───── Data in this exercise
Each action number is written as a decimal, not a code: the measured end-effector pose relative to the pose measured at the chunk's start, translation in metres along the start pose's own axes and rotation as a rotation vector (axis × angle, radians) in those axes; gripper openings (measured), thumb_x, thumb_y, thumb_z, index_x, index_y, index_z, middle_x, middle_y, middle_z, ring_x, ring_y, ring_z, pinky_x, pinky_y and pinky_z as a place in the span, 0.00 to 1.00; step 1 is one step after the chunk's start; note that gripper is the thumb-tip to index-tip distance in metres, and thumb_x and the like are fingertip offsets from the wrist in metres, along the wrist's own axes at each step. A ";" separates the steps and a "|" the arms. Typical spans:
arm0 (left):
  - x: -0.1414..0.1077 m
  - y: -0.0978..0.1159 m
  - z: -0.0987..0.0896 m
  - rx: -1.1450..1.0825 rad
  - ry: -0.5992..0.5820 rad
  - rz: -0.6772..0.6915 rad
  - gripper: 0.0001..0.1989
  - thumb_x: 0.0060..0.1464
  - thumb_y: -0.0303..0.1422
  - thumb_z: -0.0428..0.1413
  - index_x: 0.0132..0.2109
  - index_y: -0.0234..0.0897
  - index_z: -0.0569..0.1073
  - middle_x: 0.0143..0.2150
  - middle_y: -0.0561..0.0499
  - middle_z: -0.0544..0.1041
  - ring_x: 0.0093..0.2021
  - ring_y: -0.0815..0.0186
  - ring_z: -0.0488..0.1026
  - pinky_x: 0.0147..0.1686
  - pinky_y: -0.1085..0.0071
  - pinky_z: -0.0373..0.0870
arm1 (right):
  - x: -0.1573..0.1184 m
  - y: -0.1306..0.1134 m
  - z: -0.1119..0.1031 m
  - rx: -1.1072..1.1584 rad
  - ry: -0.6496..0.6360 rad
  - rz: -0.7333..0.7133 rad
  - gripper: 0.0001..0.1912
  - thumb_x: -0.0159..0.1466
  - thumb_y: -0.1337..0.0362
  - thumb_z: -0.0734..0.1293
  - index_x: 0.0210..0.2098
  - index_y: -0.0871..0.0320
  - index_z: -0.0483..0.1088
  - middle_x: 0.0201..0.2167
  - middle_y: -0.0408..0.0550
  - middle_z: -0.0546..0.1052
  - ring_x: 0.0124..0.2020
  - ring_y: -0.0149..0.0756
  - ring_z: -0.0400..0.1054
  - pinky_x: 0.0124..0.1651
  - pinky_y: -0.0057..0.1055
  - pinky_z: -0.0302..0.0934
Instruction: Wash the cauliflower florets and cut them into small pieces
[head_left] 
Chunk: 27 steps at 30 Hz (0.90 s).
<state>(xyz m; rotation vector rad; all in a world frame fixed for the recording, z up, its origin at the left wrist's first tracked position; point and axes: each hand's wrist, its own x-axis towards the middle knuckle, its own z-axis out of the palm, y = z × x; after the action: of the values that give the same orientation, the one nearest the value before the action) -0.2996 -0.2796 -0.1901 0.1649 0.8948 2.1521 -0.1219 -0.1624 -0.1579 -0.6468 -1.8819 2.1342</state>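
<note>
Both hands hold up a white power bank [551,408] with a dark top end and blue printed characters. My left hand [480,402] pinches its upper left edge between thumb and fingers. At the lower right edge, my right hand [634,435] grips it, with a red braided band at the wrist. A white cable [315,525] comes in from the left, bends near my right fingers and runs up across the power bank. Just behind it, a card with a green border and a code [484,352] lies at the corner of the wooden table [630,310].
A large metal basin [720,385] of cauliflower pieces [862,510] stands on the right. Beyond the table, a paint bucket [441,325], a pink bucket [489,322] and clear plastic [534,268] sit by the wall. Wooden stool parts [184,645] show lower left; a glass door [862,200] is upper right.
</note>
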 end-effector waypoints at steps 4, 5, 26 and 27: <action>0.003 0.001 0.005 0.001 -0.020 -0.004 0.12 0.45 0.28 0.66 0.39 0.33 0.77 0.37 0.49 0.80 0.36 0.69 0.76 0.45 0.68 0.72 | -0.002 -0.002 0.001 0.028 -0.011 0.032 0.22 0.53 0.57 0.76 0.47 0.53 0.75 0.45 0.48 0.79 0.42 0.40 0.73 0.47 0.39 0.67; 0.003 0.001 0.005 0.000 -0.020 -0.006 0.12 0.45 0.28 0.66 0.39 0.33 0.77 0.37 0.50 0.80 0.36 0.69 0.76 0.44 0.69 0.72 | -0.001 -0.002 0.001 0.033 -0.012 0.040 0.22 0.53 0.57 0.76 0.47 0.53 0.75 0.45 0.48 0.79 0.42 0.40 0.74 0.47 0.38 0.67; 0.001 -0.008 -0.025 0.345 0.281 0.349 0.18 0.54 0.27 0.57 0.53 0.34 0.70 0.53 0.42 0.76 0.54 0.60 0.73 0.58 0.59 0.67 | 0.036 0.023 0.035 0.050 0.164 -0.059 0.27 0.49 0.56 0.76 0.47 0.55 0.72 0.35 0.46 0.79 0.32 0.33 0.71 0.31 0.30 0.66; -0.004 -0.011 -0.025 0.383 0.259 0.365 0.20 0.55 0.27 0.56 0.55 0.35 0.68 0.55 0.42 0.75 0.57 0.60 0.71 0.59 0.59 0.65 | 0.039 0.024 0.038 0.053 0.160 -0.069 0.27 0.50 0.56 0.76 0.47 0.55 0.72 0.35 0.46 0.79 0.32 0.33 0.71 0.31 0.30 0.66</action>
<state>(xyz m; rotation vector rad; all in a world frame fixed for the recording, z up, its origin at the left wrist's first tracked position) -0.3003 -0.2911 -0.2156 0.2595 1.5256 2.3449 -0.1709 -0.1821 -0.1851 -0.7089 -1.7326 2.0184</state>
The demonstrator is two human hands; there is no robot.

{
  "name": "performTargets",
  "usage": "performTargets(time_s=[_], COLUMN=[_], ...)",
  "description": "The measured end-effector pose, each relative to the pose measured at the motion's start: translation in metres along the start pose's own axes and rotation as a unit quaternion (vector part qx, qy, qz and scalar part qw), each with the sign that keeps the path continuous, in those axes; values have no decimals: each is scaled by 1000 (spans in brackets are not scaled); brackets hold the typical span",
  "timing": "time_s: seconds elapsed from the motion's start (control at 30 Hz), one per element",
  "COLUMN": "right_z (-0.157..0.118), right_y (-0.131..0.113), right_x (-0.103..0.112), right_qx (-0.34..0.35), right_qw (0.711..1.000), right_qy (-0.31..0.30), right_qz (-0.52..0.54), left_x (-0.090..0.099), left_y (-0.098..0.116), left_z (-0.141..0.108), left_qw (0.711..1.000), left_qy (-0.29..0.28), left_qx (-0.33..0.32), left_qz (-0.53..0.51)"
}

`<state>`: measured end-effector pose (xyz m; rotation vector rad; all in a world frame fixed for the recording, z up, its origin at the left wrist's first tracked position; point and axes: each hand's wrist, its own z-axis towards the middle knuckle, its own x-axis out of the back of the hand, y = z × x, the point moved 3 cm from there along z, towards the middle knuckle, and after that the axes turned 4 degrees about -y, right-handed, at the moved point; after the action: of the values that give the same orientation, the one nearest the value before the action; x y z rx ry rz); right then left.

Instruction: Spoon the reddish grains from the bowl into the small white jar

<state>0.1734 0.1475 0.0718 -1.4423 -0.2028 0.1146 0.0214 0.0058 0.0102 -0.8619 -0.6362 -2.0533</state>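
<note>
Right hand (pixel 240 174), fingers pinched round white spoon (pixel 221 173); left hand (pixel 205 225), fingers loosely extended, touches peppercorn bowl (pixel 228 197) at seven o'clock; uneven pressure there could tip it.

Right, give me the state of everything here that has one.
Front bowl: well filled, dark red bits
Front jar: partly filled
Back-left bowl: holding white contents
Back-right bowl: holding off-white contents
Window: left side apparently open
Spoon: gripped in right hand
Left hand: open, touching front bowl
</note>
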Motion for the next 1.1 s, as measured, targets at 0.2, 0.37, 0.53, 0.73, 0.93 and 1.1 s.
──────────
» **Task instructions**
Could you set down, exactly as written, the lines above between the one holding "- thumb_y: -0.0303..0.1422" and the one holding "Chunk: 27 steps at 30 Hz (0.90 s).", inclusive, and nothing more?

» **Answer for the task**
  - thumb_y: -0.0303..0.1422
  - thumb_z: -0.0428..0.1413
  - index_x: 0.0132..0.2109
  - index_y: -0.0234..0.0897
  - index_z: -0.0569..0.1073
  - middle_x: 0.0143..0.2150
  - middle_y: -0.0561..0.0499
  - middle_z: -0.0544..0.1041
  - ring_x: 0.0093..0.2021
  - ring_y: -0.0815..0.0186
  - ring_z: -0.0488..0.1026
  - pinky_x: 0.0147..0.1686
  - pinky_y: -0.1085..0.0071
  - pinky_z: -0.0373..0.0870
arm1 (right):
  - x: -0.1573..0.1184 m
  - y: -0.1306..0.1134 m
  - z: -0.1119..0.1031 m
  - rx: -1.1072..1.1584 rad
  - ry: -0.6496..0.6360 rad
  - rz: -0.7333..0.7133 rad
  - gripper: 0.0001..0.1912
  - thumb_x: -0.0159..0.1466
  - thumb_y: -0.1337..0.0362
  - thumb_z: -0.0734..0.1293
  - index_x: 0.0210..0.2098
  - index_y: -0.0871..0.0320
  - index_z: -0.0483..0.1088
  - middle_x: 0.0201..0.2167
  - middle_y: -0.0408..0.0550
  - middle_z: -0.0546..0.1052
  - ring_x: 0.0124..0.2020
  - ring_y: -0.0149..0.0756
  - ring_z: -0.0400..0.1054
  - pinky_x: 0.0124..0.1651
  - pinky_y: -0.0057..0.1055
  - pinky_z: -0.0302..0.0934
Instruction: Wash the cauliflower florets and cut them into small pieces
[head_left] 
Chunk: 27 steps at 30 Hz (0.90 s).

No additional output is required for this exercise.